● **Work to complete**
The whole set of entries is to be restated word for word.

● **Source data**

=-=-=-=-=

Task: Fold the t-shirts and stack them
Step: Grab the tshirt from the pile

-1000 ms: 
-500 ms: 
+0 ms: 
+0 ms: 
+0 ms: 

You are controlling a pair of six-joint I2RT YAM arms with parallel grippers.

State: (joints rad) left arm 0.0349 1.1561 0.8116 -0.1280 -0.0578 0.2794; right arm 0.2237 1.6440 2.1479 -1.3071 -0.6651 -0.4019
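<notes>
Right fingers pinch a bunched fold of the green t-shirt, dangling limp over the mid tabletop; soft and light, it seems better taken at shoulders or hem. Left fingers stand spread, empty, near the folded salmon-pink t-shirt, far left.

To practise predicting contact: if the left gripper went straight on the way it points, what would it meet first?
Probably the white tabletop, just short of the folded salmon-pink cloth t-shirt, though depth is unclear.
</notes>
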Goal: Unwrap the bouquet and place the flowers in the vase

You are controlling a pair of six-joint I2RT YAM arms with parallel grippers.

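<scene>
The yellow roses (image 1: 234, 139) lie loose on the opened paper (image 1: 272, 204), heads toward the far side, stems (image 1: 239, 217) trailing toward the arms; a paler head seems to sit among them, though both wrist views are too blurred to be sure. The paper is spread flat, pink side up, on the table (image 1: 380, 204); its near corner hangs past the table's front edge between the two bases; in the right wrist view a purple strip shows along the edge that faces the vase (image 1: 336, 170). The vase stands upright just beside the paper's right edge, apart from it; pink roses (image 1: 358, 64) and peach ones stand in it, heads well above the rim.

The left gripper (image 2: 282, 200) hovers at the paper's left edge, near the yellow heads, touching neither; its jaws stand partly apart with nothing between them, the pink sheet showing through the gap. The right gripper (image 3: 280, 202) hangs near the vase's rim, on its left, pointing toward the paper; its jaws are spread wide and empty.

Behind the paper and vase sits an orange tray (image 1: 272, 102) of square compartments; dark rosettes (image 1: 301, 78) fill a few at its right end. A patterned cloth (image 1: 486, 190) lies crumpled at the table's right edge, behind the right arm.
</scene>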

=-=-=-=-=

● **Written solution**
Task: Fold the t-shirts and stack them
Step: Grab the tshirt from the pile

-1000 ms: 
-500 ms: 
+0 ms: 
+0 ms: 
+0 ms: 

You are controlling a pair of six-joint I2RT YAM arms with parallel grippers.

State: (joints rad) left arm 0.0349 1.1561 0.8116 -0.1280 -0.0578 0.2794; right arm 0.2237 1.6440 2.1479 -1.3071 -0.6651 -0.4019
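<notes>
Right fingers pinch a bunched fold of the green t-shirt, dangling limp over the mid tabletop; soft and light, it seems better taken at shoulders or hem. Left fingers stand spread, empty, near the folded salmon-pink t-shirt, far left.

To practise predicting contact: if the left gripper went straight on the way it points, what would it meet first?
Probably the white tabletop, just short of the folded salmon-pink cloth t-shirt, though depth is unclear.
</notes>
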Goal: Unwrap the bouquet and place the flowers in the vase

You are controlling a pair of six-joint I2RT YAM arms with parallel grippers.

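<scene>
The yellow roses (image 1: 234, 139) lie loose on the opened paper (image 1: 272, 204), heads toward the far side, stems (image 1: 239, 217) trailing toward the arms; a paler head seems to sit among them, though both wrist views are too blurred to be sure. The paper is spread flat, pink side up, on the table (image 1: 380, 204); its near corner hangs past the table's front edge between the two bases; in the right wrist view a purple strip shows along the edge that faces the vase (image 1: 336, 170). The vase stands upright just beside the paper's right edge, apart from it; pink roses (image 1: 358, 64) and peach ones stand in it, heads well above the rim.

The left gripper (image 2: 282, 200) hovers at the paper's left edge, near the yellow heads, touching neither; its jaws stand partly apart with nothing between them, the pink sheet showing through the gap. The right gripper (image 3: 280, 202) hangs near the vase's rim, on its left, pointing toward the paper; its jaws are spread wide and empty.

Behind the paper and vase sits an orange tray (image 1: 272, 102) of square compartments; dark rosettes (image 1: 301, 78) fill a few at its right end. A patterned cloth (image 1: 486, 190) lies crumpled at the table's right edge, behind the right arm.
</scene>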

This concludes the output.